In the concrete case, as a result of the expert examination conducted by the Court of First Instance, it was determined that the defendant sent the information regarding the sales targets of the defendant Company, the pharmacy and product-based sales data and commercial conditions of the brand it represents, the region-based performance results of the sales team, including targets and realisations, the pharmacy and product-based sales and commercial conditions of its products, the year-end discount amount data to be given to the pharmacy, to the employee of the non-suiting Company, which is the plaintiff’s competitor, from the e-mail address allocated to him during the period he worked for the plaintiff. This issue has been accepted by the Court of First Instance with the statement that “… although it has been determined that the defendant sent important information about the company that can be considered a trade secret via e-mail, the plaintiff did not suffer any material damage due to the sharing of this information…” and the plaintiff has an objection to this acceptance.

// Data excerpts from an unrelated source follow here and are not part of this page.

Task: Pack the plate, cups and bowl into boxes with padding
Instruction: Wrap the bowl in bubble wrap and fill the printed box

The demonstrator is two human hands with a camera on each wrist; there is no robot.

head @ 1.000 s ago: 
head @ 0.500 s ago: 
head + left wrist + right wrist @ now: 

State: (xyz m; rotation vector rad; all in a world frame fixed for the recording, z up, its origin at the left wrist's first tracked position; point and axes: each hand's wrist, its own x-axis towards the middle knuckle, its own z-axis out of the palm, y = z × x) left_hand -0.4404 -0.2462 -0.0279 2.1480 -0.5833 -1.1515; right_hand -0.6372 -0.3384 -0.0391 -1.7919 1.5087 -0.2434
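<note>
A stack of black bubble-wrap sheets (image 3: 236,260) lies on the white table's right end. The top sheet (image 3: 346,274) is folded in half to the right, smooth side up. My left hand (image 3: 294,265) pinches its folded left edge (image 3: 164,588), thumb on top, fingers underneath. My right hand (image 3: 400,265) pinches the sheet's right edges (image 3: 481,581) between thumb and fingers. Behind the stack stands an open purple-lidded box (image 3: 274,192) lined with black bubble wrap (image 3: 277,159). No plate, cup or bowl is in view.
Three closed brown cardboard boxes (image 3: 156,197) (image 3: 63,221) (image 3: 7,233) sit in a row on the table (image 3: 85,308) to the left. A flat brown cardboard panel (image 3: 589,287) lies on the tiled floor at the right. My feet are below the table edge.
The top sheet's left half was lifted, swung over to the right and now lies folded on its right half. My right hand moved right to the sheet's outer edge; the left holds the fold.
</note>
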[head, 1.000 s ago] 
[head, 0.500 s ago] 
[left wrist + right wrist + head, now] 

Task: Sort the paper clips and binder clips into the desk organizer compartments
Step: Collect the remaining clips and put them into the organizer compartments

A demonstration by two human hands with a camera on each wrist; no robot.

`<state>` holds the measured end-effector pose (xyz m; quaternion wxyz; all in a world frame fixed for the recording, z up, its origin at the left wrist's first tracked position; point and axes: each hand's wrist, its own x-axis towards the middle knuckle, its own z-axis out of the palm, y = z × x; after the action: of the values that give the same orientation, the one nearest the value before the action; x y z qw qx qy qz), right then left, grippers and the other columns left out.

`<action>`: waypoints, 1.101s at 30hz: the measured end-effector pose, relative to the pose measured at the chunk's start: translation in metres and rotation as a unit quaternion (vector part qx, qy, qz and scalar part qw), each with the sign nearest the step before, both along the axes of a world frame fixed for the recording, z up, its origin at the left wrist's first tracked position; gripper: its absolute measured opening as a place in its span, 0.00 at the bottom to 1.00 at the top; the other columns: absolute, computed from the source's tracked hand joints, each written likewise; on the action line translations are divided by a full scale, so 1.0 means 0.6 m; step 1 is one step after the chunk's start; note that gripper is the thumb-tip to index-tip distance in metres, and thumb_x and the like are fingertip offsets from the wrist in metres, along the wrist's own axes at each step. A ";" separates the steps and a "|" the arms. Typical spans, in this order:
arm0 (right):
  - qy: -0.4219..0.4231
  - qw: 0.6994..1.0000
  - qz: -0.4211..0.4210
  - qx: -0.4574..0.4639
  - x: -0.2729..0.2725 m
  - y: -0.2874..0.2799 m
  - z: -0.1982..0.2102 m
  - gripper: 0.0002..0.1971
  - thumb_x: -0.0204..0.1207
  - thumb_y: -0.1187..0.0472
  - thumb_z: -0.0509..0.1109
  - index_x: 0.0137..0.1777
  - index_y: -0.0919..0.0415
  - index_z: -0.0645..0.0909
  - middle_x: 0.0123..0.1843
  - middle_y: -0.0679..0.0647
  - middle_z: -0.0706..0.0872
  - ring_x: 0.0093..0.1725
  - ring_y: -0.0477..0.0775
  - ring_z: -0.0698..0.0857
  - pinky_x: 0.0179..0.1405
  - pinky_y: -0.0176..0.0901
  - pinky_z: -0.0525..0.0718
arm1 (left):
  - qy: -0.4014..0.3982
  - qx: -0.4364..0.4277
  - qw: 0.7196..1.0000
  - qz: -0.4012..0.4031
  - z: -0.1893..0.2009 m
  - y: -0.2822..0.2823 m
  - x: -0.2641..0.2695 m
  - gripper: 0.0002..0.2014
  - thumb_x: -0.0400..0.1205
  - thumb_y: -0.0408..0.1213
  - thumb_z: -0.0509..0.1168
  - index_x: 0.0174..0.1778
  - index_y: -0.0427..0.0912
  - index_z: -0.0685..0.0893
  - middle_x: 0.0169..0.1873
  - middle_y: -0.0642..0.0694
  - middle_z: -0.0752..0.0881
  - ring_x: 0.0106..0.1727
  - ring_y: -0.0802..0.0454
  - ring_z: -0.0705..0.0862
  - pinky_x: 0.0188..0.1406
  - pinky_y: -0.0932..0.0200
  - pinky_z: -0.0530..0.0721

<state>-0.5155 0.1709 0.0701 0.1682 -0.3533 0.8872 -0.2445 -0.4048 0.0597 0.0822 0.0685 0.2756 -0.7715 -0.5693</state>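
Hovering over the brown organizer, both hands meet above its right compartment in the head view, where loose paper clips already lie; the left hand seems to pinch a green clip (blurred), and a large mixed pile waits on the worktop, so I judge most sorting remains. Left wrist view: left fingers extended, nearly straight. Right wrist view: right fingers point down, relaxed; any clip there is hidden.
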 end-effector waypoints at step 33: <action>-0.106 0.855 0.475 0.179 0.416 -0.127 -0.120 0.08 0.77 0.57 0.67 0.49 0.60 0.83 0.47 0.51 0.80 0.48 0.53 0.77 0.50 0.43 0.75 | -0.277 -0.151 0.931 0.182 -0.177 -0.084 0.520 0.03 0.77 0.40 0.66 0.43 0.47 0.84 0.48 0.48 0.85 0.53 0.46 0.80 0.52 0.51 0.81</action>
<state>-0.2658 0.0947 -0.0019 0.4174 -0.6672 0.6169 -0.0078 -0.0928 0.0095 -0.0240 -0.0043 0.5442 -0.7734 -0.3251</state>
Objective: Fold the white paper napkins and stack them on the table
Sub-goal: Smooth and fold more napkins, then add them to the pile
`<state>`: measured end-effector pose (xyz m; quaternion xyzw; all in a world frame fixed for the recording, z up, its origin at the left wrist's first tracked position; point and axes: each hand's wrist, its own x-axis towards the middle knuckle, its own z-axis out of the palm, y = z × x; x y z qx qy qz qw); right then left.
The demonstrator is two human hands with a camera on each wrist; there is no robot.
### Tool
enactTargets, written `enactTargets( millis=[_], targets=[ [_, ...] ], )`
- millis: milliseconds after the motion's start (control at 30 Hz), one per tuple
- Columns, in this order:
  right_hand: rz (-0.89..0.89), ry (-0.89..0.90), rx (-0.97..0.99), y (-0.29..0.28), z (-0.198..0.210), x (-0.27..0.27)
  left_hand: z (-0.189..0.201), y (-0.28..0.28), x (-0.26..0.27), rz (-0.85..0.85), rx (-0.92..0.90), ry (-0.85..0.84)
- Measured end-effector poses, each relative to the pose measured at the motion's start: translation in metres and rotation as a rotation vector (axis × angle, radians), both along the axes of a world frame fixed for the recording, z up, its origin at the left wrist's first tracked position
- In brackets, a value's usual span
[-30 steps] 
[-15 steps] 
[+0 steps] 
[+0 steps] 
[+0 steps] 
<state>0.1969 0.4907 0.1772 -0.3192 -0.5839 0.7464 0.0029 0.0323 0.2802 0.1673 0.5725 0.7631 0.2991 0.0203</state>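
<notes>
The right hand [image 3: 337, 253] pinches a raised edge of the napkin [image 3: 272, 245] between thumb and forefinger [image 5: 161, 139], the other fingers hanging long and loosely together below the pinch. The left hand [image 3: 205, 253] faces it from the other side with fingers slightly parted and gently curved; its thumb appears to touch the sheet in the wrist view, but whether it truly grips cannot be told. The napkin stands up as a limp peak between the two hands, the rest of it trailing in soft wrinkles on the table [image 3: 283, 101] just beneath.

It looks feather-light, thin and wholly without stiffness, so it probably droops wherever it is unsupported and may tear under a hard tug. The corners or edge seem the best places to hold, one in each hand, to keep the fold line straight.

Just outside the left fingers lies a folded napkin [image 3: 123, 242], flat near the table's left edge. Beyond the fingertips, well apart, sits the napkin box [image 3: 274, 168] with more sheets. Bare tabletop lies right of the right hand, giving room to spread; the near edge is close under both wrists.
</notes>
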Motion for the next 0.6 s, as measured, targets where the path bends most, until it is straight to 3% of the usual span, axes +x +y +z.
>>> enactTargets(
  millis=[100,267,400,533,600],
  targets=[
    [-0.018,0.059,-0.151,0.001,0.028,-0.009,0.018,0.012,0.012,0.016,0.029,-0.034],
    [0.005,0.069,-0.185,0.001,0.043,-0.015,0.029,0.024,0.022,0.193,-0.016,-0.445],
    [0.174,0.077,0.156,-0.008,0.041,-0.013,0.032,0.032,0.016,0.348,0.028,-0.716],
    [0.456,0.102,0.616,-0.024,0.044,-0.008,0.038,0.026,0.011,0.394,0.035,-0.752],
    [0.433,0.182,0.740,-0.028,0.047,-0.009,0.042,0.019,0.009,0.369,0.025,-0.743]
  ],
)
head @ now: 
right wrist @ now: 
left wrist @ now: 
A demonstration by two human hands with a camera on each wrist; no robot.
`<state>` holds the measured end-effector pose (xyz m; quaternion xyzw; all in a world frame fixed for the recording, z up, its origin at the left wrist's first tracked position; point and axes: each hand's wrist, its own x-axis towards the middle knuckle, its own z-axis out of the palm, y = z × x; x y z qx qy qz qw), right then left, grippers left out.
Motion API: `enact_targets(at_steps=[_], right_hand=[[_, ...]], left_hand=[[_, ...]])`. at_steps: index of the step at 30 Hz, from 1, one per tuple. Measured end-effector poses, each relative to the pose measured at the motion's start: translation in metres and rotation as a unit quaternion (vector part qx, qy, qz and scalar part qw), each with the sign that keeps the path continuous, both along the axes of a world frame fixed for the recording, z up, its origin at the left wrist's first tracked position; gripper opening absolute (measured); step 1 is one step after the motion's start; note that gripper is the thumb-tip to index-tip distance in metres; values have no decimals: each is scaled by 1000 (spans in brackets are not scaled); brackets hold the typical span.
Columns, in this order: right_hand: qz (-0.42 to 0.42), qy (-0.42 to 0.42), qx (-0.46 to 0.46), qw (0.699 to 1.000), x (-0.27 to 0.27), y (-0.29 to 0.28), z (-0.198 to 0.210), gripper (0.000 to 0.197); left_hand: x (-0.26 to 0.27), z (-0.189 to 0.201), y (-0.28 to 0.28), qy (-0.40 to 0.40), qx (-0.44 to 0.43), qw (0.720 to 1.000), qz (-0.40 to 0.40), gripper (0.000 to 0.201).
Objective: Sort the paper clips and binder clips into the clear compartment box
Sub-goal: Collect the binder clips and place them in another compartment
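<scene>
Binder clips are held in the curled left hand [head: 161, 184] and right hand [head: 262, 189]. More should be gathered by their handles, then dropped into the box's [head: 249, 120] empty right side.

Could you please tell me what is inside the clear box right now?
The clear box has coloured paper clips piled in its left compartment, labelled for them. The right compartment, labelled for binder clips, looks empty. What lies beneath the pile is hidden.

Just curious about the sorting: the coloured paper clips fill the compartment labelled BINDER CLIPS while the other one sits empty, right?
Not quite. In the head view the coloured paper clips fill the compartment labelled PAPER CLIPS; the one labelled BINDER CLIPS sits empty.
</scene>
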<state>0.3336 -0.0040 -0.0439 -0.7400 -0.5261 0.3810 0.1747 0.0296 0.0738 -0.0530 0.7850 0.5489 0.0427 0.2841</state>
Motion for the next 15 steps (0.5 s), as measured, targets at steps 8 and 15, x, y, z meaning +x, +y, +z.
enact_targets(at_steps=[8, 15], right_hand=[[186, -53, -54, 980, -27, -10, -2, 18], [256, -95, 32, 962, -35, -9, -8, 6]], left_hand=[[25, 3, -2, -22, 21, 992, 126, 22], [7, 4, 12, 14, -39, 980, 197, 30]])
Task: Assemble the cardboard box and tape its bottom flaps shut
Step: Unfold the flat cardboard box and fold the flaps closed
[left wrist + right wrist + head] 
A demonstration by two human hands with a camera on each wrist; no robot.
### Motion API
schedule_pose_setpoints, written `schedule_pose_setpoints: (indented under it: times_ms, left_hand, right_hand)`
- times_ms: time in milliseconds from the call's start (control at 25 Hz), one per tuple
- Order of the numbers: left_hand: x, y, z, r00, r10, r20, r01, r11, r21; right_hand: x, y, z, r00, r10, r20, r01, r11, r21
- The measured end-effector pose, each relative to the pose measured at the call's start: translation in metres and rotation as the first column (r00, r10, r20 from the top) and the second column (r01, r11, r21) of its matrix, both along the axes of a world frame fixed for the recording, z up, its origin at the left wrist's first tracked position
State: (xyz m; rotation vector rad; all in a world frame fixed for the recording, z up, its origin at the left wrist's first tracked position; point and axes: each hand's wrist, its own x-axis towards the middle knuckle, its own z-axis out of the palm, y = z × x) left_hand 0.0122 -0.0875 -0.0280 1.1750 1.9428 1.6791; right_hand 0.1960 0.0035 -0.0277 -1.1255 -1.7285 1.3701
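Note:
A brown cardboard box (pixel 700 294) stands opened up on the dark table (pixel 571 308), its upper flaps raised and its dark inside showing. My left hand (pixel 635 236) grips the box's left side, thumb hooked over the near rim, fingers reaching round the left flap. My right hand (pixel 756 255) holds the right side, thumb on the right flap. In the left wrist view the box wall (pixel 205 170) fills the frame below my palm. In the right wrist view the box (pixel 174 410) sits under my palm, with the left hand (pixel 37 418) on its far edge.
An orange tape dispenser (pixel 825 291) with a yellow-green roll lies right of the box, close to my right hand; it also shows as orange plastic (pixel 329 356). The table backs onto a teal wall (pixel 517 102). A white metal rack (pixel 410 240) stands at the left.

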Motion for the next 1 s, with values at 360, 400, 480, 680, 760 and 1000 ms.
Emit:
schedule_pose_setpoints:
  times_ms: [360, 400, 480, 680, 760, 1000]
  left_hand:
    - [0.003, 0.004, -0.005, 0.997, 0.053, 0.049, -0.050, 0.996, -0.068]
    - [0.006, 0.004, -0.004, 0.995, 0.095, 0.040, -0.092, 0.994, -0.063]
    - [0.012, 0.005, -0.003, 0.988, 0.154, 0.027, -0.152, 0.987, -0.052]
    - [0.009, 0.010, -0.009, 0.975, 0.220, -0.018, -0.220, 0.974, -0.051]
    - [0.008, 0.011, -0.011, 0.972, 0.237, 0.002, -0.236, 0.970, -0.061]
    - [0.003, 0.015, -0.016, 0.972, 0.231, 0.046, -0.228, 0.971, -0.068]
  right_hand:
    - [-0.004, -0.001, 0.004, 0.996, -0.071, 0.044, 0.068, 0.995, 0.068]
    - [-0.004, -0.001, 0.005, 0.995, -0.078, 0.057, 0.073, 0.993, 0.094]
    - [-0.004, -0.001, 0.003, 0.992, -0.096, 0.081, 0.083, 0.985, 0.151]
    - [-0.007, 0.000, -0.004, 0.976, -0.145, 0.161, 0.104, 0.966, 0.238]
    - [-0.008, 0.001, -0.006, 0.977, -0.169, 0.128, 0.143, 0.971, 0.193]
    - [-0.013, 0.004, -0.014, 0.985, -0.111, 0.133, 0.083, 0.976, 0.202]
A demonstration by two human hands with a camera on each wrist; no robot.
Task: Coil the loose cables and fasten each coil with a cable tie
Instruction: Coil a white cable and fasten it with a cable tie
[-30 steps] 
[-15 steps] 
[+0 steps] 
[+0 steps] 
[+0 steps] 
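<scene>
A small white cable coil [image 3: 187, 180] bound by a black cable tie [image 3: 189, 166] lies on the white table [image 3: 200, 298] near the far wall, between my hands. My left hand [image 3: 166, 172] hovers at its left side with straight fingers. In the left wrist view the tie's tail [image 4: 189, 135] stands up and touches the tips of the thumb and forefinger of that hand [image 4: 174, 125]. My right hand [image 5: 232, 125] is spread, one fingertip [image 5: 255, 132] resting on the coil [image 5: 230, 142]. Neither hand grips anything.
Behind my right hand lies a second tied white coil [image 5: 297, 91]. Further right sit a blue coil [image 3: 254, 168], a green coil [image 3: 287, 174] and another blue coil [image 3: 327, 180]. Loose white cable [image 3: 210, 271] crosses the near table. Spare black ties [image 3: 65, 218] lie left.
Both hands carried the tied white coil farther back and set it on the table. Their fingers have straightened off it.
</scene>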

Although the court rejected the claim for non-pecuniary damages on the grounds that the commercial reputation of the plaintiff company was not damaged and/or this situation could not be proved, the acceptance in this direction is not in accordance with the scope of the file. Because the personal rights of legal entities recognised by the legal order as legal subjects are under legal protection, and in this context, the commercial information of the plaintiff company; sharing of sales and product-based targets, pharmacy and prescription information is an attack on the plaintiff’s personal right. In this context, it is not appropriate for the Court of First Instance to evaluate the liability for moral compensation limited to the concept of damage to reputation.
Taking these material and legal facts into consideration, the court should award non-pecuniary damages for the benefit of the plaintiff in proportion to the defendant’s action and in an amount appropriate to the scope of the file, while it is erroneous to make a judgement in the written manner and required a reversal.
CONCLUSION : For the reasons explained;
1-REMOVAL of the decision of the Regional Court of First Instance regarding the rejection of the appeal against the decision of the Court of First Instance on the merits,
2-DISMISSAL of the decision of the Court of First Instance,
3- The advance appeal decision fee shall be returned to the relevant party upon request,
4-To send the file to the Court of First Instance that rendered the decision and a copy of the reversal decision to the Regional Court of Appeal that rendered the decision,
On 05.07.2022, it was unanimously decided.